## MATERIAL FOR THE TASK:
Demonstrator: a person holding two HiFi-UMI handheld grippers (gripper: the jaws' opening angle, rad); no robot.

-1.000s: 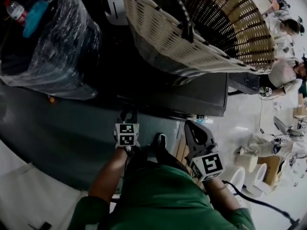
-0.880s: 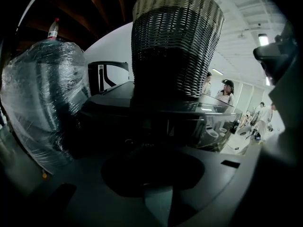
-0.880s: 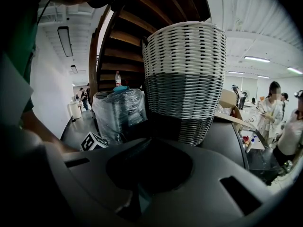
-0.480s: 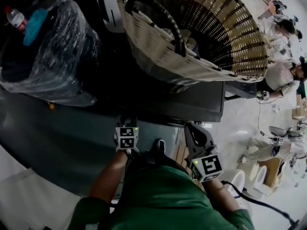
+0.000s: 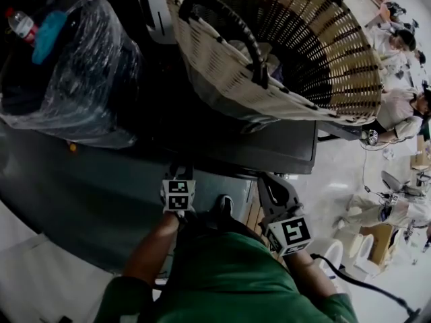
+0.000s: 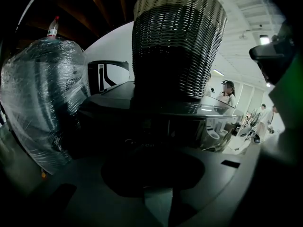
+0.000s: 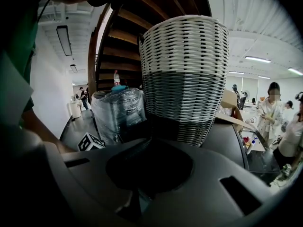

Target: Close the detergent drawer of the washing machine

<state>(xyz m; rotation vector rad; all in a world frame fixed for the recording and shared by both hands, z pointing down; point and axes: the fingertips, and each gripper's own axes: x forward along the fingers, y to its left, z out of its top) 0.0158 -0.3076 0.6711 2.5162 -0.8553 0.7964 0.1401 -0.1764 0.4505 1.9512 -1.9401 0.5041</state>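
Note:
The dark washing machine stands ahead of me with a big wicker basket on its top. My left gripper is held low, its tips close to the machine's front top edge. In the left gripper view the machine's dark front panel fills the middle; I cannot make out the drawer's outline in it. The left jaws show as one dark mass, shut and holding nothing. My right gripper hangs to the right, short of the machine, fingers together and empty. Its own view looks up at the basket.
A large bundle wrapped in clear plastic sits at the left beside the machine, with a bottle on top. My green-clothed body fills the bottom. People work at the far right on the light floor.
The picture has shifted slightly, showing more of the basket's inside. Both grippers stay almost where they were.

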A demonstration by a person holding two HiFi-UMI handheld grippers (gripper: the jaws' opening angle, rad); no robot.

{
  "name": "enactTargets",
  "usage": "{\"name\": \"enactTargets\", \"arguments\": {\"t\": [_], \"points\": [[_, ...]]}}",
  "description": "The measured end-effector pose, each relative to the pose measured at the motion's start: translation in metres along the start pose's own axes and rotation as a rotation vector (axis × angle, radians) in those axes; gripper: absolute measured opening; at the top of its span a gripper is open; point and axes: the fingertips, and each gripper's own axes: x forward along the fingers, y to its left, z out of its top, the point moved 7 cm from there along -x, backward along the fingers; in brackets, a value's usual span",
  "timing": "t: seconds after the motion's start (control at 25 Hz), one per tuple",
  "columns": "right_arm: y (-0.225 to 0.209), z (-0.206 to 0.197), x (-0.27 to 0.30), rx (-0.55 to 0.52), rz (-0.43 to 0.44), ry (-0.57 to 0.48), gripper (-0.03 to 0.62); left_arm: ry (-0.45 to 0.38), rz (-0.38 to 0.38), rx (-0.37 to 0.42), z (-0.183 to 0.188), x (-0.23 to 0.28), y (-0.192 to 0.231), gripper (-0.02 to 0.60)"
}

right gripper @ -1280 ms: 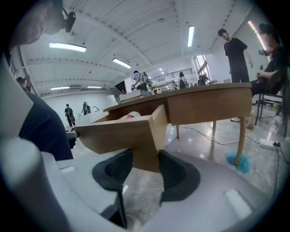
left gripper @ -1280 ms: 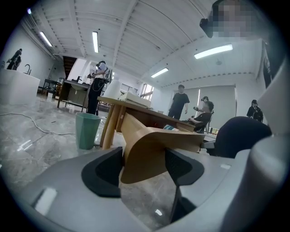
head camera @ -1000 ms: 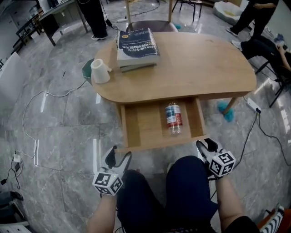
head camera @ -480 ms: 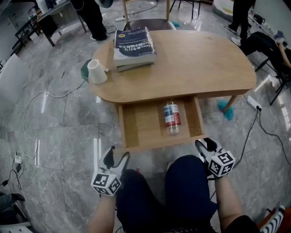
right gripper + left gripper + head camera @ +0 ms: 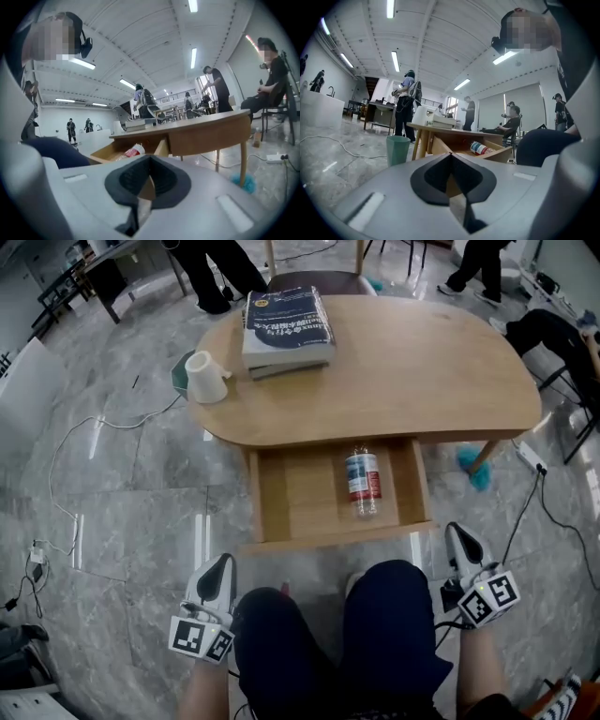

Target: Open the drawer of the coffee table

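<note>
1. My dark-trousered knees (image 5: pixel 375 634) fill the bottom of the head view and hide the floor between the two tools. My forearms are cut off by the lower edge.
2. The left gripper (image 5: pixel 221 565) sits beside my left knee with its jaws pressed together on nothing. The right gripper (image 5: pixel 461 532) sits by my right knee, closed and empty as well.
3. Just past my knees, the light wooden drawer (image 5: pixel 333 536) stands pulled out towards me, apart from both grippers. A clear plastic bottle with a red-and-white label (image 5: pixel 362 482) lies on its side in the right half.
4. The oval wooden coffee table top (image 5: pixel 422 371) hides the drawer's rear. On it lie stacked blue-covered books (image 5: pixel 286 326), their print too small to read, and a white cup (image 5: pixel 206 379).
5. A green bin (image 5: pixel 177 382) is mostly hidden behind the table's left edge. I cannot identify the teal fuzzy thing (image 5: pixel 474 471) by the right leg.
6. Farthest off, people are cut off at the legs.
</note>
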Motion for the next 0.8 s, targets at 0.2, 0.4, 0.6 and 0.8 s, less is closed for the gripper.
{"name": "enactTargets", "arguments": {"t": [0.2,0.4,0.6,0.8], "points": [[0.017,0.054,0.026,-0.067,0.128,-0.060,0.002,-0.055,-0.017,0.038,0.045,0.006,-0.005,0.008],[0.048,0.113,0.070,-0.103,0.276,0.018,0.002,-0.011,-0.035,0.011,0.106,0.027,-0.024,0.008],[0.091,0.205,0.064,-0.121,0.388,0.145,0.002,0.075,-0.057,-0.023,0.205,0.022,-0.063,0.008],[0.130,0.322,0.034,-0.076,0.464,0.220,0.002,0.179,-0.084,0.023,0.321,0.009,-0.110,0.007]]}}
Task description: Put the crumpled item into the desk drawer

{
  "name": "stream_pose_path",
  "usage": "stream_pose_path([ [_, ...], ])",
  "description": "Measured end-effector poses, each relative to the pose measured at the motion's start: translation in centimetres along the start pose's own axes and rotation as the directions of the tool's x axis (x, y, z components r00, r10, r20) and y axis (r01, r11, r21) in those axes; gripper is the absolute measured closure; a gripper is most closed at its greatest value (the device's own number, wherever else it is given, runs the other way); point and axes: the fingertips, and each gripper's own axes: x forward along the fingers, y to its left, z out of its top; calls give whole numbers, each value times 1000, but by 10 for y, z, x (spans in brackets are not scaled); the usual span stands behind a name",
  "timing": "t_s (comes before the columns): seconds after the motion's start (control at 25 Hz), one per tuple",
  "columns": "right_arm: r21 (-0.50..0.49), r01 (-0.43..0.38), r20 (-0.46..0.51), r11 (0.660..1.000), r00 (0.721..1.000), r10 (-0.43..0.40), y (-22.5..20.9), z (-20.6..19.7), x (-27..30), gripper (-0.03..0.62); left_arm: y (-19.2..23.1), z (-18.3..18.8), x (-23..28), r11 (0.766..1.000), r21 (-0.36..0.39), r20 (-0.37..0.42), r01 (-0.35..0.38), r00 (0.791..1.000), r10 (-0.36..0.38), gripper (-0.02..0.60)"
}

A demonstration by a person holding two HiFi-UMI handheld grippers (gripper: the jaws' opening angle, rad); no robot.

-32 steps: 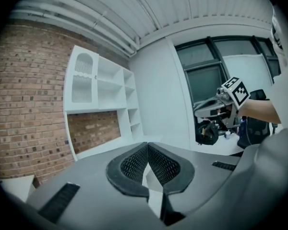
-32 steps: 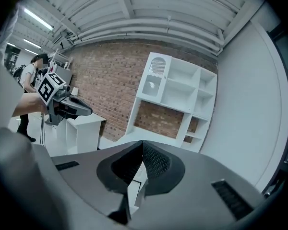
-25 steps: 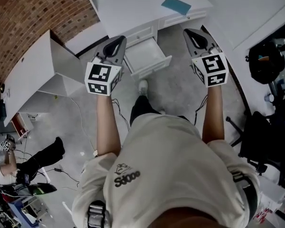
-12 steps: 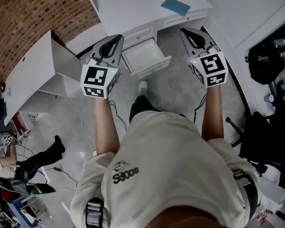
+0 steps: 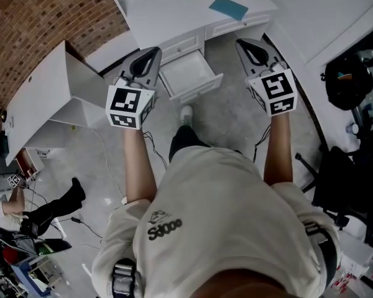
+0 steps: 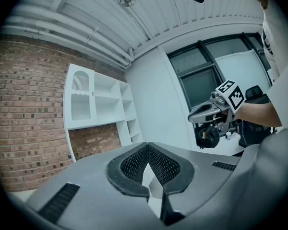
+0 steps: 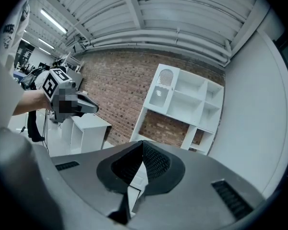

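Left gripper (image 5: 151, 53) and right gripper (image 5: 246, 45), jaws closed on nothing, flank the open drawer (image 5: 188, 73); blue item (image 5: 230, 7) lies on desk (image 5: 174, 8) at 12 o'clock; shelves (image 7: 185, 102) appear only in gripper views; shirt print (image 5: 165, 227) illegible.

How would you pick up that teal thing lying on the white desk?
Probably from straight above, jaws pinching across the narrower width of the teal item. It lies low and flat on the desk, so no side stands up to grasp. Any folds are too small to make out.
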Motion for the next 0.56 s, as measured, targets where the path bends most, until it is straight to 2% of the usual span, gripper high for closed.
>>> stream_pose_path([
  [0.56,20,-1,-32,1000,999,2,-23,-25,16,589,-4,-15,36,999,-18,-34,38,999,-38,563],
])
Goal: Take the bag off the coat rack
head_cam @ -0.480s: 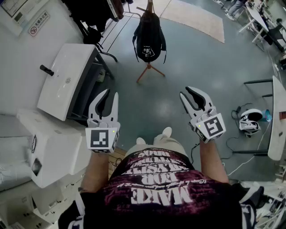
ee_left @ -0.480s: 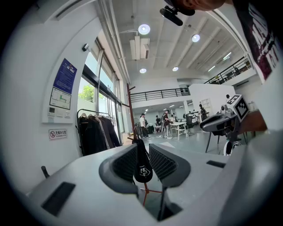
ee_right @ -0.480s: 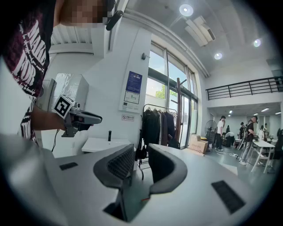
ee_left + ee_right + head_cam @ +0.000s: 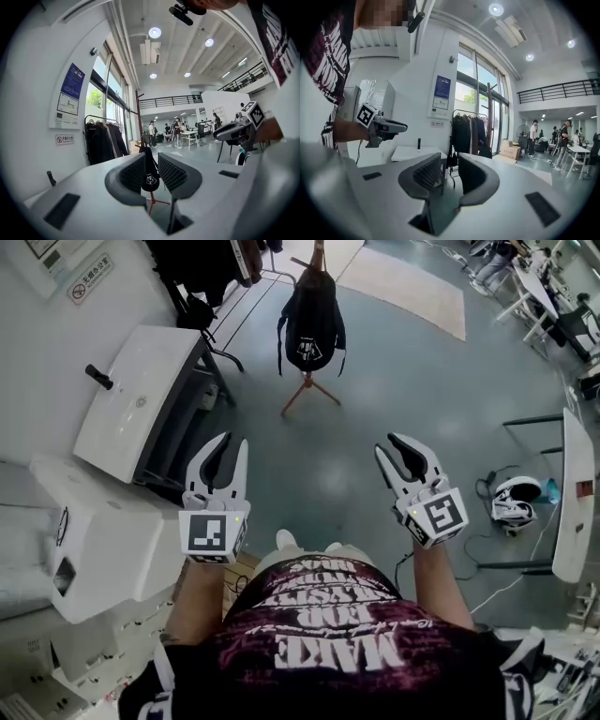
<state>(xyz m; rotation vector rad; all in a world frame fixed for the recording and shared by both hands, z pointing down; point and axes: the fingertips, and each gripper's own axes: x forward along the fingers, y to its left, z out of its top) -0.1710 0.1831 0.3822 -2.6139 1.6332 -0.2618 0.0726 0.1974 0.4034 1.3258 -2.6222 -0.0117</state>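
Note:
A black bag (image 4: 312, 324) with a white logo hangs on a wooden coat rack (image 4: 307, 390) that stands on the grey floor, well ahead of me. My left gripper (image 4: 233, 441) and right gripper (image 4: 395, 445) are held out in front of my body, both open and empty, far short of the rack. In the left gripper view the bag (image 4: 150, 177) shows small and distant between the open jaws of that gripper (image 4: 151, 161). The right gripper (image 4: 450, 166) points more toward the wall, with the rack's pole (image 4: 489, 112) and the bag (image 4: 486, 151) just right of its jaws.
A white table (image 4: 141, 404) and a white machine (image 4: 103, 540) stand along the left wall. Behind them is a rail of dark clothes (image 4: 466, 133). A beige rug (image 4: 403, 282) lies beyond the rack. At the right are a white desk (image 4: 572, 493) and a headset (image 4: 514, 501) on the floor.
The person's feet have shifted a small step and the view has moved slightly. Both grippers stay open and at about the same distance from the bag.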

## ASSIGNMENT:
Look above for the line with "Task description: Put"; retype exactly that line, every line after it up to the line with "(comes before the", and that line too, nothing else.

## RESPONSE AREA:
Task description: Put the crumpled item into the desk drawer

{
  "name": "stream_pose_path",
  "usage": "stream_pose_path([ [_, ...], ])",
  "description": "Measured end-effector poses, each relative to the pose measured at the motion's start: translation in centimetres along the start pose's own axes and rotation as the directions of the tool's x axis (x, y, z components r00, r10, r20) and y axis (r01, r11, r21) in those axes; gripper is the absolute measured closure; a gripper is most closed at its greatest value (the device's own number, wherever else it is given, runs the other way); point and axes: the fingertips, and each gripper's own axes: x forward along the fingers, y to its left, z out of its top; calls give whole numbers, each value times 1000, but by 10 for y, z, x (spans in brackets are not scaled); the usual span stands behind a name",
  "timing": "t_s (comes before the columns): seconds after the motion's start (control at 25 Hz), one per tuple",

No other output is expected for this exercise.